Rykian / clockwork

A scheduler process to replace cron.
MIT License
544 stars 66 forks source link

job skipping semantics too subtle and scary? #66

Open jjb opened 3 years ago

jjb commented 3 years ago

the readme says:

If another task is already running at the specified time, clockwork will skip execution of the task with the :at option. If this is a problem, please use the :thread option to prevent the long running task from blocking clockwork's scheduler.

Whoah! That's quite a significant thing to happen silently because another job is running. If threading solves it completely, that's great! But that's also not super clear.

Will one of these always not run?

every(1.week, 'myjob1', :at => 'Monday 16:20')
every(1.week, 'myjob2', :at => 'Monday 16:20')

Will both of these always run?

every(1.week, 'myjob1', :at => 'Monday 16:20', thread: true)
every(1.week, 'myjob2', :at => 'Monday 16:20', thread: true)
winterweird commented 2 years ago

I'll try to answer this to the best of my ability, since I recently butted my head against a similar issue, and maybe it will help someone reading this later :)

Will one of these always not run?

No, both of them may (and very likely will) both run. To explain why, we have to take a look at how Clockwork actually schedules its jobs.

This is a very simplified Ruby-pseudocode explanation of how Clockwork's main loop works (according to my already simplified understanding):

def main_loop
  loop do
    t = Time.now
    tick(t)
    sleep(1)
  end
end

def tick(t)
  # NOTE: Assuming that all events have an 'at:' option -- otherwise, hour/minute is not checked
  events_to_run = events.select { |e| e.run_at.past? && e.hour == t.hour && e.min == t.min }
  events.each do |event|
    event.run
  end
end

The crucial thing to note here is that at every tick, multiple events may be scheduled to run. That is why two events scheduled to run at the same time (e.g. Monday 16:20) will probably (or maybe certainly) be scheduled to run at the same tick.

That doesn't mean that both events will start executing at 16:20. Clockwork is single-threaded by default[^1], which means that if the first job takes an hour, the second won't start executing until 17:20 -- but eventually it will run when the first job finishes.

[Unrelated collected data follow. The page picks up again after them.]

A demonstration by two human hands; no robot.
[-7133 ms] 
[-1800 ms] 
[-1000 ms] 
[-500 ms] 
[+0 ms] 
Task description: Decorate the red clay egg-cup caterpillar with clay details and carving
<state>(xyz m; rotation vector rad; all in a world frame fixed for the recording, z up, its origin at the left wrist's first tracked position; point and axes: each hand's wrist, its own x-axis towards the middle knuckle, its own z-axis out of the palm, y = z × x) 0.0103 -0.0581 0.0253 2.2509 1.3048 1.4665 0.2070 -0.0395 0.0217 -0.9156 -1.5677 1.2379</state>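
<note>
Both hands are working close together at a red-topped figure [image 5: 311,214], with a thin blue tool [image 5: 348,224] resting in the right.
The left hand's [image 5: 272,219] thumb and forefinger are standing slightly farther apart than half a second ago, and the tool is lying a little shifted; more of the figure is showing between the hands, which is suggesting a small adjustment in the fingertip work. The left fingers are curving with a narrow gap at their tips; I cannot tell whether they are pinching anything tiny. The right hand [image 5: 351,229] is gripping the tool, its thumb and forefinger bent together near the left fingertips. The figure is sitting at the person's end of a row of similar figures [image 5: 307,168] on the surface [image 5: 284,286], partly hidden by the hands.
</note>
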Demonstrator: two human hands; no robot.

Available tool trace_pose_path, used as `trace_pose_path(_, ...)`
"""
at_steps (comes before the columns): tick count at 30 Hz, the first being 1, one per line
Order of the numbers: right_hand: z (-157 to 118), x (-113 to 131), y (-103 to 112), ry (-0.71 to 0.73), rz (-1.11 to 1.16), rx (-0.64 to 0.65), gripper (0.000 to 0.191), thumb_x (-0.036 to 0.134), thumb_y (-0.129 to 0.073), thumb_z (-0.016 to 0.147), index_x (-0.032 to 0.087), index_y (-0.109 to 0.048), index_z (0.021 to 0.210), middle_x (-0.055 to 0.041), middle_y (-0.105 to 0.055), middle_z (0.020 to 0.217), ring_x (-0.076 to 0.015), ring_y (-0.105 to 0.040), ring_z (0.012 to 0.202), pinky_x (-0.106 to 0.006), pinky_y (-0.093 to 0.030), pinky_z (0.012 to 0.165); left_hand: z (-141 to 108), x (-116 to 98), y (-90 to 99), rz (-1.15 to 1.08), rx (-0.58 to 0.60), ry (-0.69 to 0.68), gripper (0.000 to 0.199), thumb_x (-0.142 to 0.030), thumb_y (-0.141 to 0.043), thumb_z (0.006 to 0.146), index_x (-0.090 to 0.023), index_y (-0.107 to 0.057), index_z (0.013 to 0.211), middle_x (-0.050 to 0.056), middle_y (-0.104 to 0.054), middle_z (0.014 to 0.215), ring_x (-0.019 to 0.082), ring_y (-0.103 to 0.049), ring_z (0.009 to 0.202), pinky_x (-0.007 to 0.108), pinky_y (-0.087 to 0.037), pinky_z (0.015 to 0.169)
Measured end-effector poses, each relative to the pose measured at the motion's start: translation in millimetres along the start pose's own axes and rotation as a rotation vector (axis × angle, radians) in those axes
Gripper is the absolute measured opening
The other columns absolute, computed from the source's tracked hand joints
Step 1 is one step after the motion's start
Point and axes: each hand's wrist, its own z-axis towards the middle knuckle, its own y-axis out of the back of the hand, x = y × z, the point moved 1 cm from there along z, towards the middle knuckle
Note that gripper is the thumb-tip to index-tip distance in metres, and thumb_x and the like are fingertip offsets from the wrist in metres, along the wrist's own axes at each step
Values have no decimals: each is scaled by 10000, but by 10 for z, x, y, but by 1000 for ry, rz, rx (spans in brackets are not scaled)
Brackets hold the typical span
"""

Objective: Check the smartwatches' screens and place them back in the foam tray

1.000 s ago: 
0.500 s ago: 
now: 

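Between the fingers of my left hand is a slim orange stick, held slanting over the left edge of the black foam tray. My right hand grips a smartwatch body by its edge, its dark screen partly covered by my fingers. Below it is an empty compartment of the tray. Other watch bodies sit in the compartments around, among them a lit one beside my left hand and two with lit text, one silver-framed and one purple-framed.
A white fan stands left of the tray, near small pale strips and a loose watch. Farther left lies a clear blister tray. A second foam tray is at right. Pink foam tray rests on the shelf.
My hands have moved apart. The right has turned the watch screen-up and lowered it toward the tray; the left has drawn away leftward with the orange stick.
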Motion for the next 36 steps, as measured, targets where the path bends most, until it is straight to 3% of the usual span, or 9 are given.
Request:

So when is the :at a problem?

When a running job takes so long to finish that it delays the next tick so much that a job that would be scheduled no longer can be. Consider this example:

every(1.day, "long_job", at: '16:19') do
  sleep(300) # five minutes
end

every(1.day, "short_job", at: '16:20') do
  puts "I'm done"
end

Because these jobs are scheduled at different times, they won't be run at the same tick. Clockwork will happily take the first job, run for 5 minutes (blocking other executions and schedulings in the meantime) and then enter the next tick. Crucially, even though the "short_job" event was already supposed to be scheduled, it cannot be run because the time is now 16:24 (16:19 + 5 minutes). Remember the selection of events_to_run from before: e.run_at.past? && e.hour == t.hour && e.min == t.min. While e.run_at.past? == true and (e.hour == t.hour) == true, (e.min == t.min) == false! The event will not be scheduled to run.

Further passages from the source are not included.